* [Task description]
Copy out again, unchanged, the listing below from the line that has "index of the" through the line that has "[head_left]".

* [The data]
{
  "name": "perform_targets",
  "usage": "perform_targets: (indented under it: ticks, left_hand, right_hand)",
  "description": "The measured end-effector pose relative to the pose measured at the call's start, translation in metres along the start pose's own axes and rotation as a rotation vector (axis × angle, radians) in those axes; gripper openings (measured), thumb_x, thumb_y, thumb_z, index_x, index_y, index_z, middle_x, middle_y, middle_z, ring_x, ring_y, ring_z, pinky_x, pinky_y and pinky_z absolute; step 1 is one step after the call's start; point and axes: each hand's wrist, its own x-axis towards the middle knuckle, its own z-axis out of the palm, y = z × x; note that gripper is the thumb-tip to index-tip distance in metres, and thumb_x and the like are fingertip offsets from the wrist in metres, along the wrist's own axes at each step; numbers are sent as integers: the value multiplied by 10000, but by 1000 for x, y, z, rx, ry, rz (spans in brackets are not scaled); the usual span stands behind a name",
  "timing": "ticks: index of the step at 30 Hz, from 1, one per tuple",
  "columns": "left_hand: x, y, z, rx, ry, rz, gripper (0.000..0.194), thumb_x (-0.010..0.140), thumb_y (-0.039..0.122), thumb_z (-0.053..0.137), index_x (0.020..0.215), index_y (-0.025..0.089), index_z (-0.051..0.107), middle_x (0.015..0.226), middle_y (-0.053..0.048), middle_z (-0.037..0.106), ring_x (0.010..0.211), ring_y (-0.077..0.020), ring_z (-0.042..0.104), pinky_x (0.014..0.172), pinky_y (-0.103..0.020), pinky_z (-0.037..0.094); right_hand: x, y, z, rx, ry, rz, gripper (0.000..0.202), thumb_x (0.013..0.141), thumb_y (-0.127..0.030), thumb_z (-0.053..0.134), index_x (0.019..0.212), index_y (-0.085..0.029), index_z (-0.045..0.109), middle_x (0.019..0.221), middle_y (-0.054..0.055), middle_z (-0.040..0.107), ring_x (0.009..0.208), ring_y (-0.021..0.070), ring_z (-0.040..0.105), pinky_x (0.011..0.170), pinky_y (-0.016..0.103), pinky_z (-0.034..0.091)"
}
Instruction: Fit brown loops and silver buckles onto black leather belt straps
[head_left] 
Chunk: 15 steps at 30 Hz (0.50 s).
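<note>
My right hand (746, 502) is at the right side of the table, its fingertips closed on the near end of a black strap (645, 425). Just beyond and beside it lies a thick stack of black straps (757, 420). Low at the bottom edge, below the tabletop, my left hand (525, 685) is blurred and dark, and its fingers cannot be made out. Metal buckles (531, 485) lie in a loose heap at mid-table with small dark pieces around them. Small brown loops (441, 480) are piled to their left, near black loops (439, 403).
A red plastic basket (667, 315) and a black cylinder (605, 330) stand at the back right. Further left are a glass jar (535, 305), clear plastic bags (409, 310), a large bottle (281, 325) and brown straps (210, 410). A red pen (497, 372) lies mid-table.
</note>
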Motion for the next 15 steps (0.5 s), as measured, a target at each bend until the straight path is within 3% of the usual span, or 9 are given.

* [Worked solution]
  "timing": "ticks: index of the step at 30 Hz, from 1, one per tuple",
  "columns": "left_hand: x, y, z, rx, ry, rz, gripper (0.000..0.194), thumb_x (-0.010..0.140), thumb_y (-0.039..0.122), thumb_z (-0.053..0.137), index_x (0.020..0.215), index_y (-0.025..0.089), index_z (-0.051..0.107), middle_x (0.015..0.226), middle_y (-0.053..0.048), middle_z (-0.037..0.106), ring_x (0.010..0.211), ring_y (-0.077..0.020), ring_z (-0.042..0.104), pinky_x (0.014..0.172), pinky_y (-0.103..0.020), pinky_z (-0.037..0.094); right_hand: x, y, z, rx, ry, rz, gripper (0.000..0.202), thumb_x (0.013..0.141), thumb_y (-0.127..0.030), thumb_z (-0.053..0.134), index_x (0.019..0.212), index_y (-0.085..0.029), index_z (-0.045..0.109), middle_x (0.019..0.221), middle_y (-0.054..0.055), middle_z (-0.040..0.107), ring_x (0.009..0.208), ring_y (-0.021..0.070), ring_z (-0.040..0.105), pinky_x (0.011..0.170), pinky_y (-0.016..0.103), pinky_z (-0.034..0.091)"
}
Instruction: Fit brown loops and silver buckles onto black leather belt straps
[head_left] 

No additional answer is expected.